A solution is plausible; I'll have to look into that later on.

Now, for the general case, $\displaystyle\prod_{i=1}^{n}(1+\sin\alpha_i)=\prod_{i=1}^{n}\cos\alpha_i$, with the latter not being $0$.

Immediately, there are special values of $\alpha\text{'s}$, for which our derivation will work. For example we may split all factors into single angle expressions or pair up some angles and solve equations with one or two variables. Let's call such sets of angles reducible. In general, for a given $n$, the set $\{\alpha_i\},\,i=1,\ldots,n$ is said to be reducible if it may be split into two non-empty sets, say, $I_1$ and $I_2$ such that $I_1\cup I_2=\{1,\ldots,n\}$ and $\displaystyle\prod_{i\in I_1}(1+\sin\alpha_i)=\prod_{i\in I_1}\cos\alpha_i=\prod_{i\in I_1}(1-\sin\alpha_i)$ and $\displaystyle\prod_{i\in I_2}(1+\sin\alpha_i)=\prod_{i\in I_2}\cos\alpha_i=\prod_{i\in I_2}(1-\sin\alpha_i)$.

The original problem did not require solving equations, however, the question for which angles the stipulation of the problem made sense, was reasonable and natural. So lets call such sets of angles "solutions." In this terminology, we just defined "reducible solutions." Thus the questions pops up, "Are there irreducible solutions?"

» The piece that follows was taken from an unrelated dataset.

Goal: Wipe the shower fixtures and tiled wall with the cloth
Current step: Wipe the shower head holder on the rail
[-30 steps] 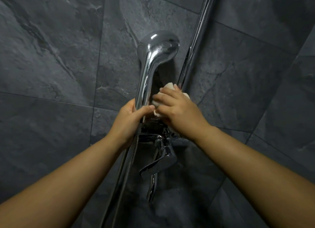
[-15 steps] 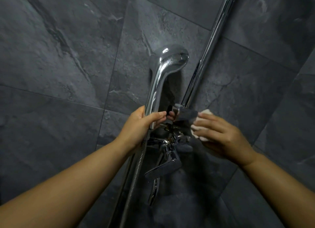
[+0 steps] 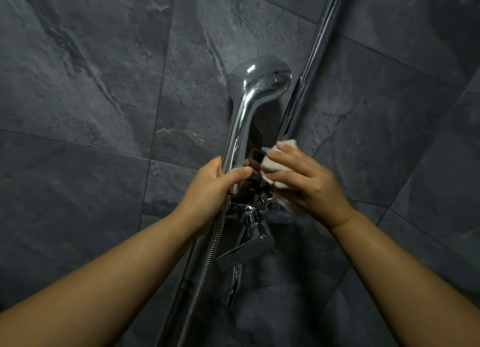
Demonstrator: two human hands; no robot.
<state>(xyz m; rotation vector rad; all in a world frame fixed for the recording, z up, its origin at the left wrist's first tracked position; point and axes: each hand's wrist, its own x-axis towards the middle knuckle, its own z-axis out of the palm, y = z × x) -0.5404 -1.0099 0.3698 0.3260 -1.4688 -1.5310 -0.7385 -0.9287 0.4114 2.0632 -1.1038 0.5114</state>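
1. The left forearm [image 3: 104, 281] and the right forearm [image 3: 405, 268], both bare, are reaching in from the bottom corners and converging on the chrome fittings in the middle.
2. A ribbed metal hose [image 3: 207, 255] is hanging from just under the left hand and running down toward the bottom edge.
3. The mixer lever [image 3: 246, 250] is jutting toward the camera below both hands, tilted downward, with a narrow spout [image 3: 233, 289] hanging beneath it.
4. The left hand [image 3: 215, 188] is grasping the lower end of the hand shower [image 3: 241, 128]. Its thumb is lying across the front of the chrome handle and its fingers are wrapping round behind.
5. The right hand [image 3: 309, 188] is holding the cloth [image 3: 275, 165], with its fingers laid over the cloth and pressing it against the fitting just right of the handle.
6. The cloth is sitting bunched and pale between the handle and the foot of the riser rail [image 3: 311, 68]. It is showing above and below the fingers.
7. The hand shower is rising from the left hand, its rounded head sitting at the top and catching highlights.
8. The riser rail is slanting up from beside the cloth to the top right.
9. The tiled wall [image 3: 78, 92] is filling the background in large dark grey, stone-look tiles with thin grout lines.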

For $n=2$, $\alpha=\beta=0$ should be considered "reducible" but, say, $\displaystyle\alpha=-\beta=\frac{\pi}{4}$ is "irreducible". Thus the question of the existence of the irreducible solutions for $n\gt 2$ appears quite legitimate: "Are there irreducible solutions?" If that is too difficult, we may try answering an easier question: "Assuming all solutions are reducible, in how many ways the problem may be reduced?"

27 Mar

### Weekly report, March 21-27, 2016

This week a discussion on tweeter, brought to mind a quote by Underwood Dudley I used years ago

Can you recall why you fell in love with mathematics? It was not, I think, because of its usefulness in controlling inventories. Was it not because of the delight, the feeling of power and satisfaction it gave; the theorems that inspired awe, or jubilation, or amazement; the wonder and glory of what I think is the human race's supreme intellectual achievement? Mathematics is more important than jobs. It transcends them, it does not need them.

Is mathematics necessary? No. But it is sufficient.

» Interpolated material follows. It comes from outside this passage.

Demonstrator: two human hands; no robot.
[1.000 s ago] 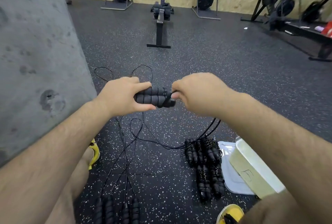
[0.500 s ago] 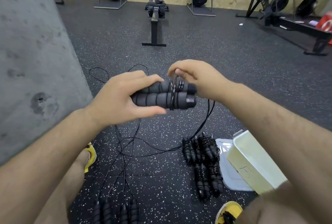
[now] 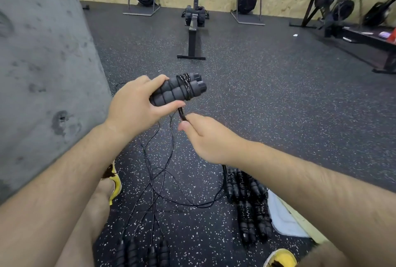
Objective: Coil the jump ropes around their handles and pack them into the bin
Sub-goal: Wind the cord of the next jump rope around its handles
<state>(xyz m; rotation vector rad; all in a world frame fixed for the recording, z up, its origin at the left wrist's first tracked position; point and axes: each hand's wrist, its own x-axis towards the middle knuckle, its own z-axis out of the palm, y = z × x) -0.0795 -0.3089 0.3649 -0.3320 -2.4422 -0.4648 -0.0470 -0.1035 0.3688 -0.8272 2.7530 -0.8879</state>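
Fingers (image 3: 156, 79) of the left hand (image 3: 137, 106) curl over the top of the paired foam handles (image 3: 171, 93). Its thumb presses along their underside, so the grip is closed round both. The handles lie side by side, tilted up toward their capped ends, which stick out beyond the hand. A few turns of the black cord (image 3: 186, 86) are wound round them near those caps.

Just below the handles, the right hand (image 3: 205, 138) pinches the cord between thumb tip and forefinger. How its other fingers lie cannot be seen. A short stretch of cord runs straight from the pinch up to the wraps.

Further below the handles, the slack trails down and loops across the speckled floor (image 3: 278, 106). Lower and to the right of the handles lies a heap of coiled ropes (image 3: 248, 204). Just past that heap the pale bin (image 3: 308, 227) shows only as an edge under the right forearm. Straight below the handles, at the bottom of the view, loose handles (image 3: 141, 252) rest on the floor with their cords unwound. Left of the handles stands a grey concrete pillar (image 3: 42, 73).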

With nine pages - solved problems and proved math statements - added to my site this week, I truly have a very good reason to mention that quote.

In the prior week, Galina Gavrilenko - a Russian mathematics teacher -has informed me of a theorem that she discovered, and that long searches on the web made her believe that the theorem was new.

Let similarly oriented squares $ABGH,$ $BCIJ,$ $CDKL,$ and $ADEF$ be erected on the sides of a parallelogram $ABCD.$ Assume $U,V,W,Z$ are the midpoints of segments $FH,$ $GJ,$ $IL,$ and $KE,$ respectively.

Prove that the quadrilateral UVWZ is a square.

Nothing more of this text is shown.